__Brief__:
The job is to find each line in the entries holding the string "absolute" and copy that line.

__Items from a data source__:
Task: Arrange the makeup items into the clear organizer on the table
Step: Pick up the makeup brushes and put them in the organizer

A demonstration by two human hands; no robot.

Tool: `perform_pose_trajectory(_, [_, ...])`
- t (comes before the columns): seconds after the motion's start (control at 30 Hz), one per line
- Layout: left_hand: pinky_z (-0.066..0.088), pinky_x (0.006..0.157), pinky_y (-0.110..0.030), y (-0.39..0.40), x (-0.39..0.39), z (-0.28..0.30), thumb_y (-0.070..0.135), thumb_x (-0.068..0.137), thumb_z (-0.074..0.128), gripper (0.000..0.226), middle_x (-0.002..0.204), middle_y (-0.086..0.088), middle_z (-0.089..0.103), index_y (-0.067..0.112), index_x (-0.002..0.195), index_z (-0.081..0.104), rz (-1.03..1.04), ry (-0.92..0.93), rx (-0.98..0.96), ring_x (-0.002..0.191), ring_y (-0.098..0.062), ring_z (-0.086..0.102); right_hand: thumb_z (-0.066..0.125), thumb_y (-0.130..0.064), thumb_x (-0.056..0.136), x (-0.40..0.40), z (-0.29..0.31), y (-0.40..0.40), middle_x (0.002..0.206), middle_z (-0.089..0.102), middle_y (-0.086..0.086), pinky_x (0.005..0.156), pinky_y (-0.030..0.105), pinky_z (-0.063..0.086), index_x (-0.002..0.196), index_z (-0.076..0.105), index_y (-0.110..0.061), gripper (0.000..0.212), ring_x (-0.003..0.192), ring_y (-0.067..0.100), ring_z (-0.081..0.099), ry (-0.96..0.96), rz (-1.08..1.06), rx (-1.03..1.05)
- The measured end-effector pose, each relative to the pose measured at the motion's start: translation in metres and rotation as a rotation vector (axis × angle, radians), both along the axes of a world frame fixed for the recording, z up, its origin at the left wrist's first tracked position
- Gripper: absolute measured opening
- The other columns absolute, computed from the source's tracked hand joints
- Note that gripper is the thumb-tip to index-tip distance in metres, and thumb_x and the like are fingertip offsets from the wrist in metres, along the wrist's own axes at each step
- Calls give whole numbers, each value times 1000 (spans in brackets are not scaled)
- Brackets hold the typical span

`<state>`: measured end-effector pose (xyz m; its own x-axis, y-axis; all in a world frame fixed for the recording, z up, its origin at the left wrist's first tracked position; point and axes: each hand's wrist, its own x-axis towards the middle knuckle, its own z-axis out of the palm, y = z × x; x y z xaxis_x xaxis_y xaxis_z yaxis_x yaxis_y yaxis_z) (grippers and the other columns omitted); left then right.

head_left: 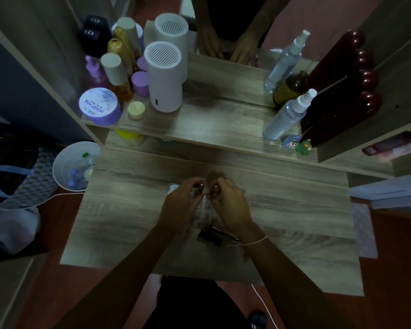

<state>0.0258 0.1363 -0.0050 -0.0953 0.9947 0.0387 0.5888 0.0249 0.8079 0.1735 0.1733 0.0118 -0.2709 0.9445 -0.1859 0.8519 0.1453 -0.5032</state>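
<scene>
A clear organizer (205, 210) sits on the wooden table (128, 210) in the middle of the view, largely covered by my hands. My left hand (182, 204) and my right hand (230, 206) meet above it, fingertips pinched together on a small item I cannot identify in the dim light. A dark makeup case (210, 238) and a thin pencil-like stick (224, 231) lie just in front of the organizer, under my right wrist.
The raised shelf (211, 122) behind holds a white cylinder (164, 77), a purple jar (100, 106), several bottles at left, spray bottles (287, 115) and a dark red object (342, 98) at right. A white bin (74, 166) stands left of the table. A mirror reflects my hands.
</scene>
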Motion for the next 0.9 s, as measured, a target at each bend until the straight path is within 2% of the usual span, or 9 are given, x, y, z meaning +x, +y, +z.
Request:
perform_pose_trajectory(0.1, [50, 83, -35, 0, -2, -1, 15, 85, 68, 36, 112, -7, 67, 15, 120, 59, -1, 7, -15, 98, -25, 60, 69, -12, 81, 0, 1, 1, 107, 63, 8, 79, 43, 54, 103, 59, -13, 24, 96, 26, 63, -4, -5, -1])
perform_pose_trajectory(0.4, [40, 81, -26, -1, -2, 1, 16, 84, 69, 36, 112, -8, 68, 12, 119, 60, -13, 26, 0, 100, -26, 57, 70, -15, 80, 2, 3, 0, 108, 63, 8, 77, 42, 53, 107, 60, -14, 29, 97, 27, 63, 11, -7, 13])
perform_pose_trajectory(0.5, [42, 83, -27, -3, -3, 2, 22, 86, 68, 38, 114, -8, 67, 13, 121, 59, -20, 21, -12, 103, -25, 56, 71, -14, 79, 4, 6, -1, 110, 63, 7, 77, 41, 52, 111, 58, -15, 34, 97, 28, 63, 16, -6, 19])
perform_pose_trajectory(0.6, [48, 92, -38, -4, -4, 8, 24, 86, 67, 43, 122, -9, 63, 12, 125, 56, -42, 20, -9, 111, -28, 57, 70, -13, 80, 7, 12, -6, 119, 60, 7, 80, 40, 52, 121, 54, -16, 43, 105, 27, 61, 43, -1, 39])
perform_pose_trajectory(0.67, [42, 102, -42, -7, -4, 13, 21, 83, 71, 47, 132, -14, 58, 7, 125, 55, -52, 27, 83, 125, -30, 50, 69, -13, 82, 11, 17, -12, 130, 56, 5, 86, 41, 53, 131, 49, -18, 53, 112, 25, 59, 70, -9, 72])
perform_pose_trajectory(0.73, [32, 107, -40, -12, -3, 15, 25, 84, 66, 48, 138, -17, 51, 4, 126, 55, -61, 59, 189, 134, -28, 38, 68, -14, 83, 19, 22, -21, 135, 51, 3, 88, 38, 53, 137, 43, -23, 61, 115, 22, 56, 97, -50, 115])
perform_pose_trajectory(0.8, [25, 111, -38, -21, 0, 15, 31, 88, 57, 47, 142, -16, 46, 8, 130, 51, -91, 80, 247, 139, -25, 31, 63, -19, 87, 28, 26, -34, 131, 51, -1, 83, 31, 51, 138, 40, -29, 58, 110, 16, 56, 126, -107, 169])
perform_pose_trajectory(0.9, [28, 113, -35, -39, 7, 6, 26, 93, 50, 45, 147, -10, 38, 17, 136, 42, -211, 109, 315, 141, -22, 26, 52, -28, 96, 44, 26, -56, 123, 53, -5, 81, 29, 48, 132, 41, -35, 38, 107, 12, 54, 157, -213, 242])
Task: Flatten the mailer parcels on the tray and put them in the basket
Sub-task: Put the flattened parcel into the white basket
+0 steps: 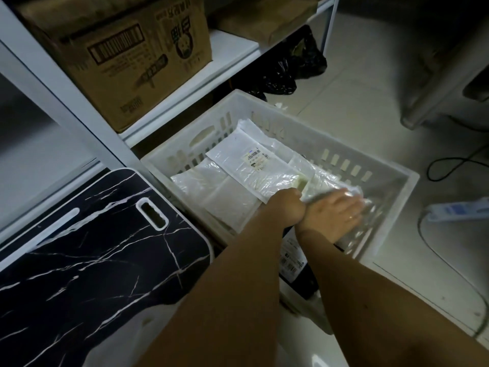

__Your solution__:
- Gripper: absolute measured opening
- The other columns absolute, computed from the source's tracked hand joints

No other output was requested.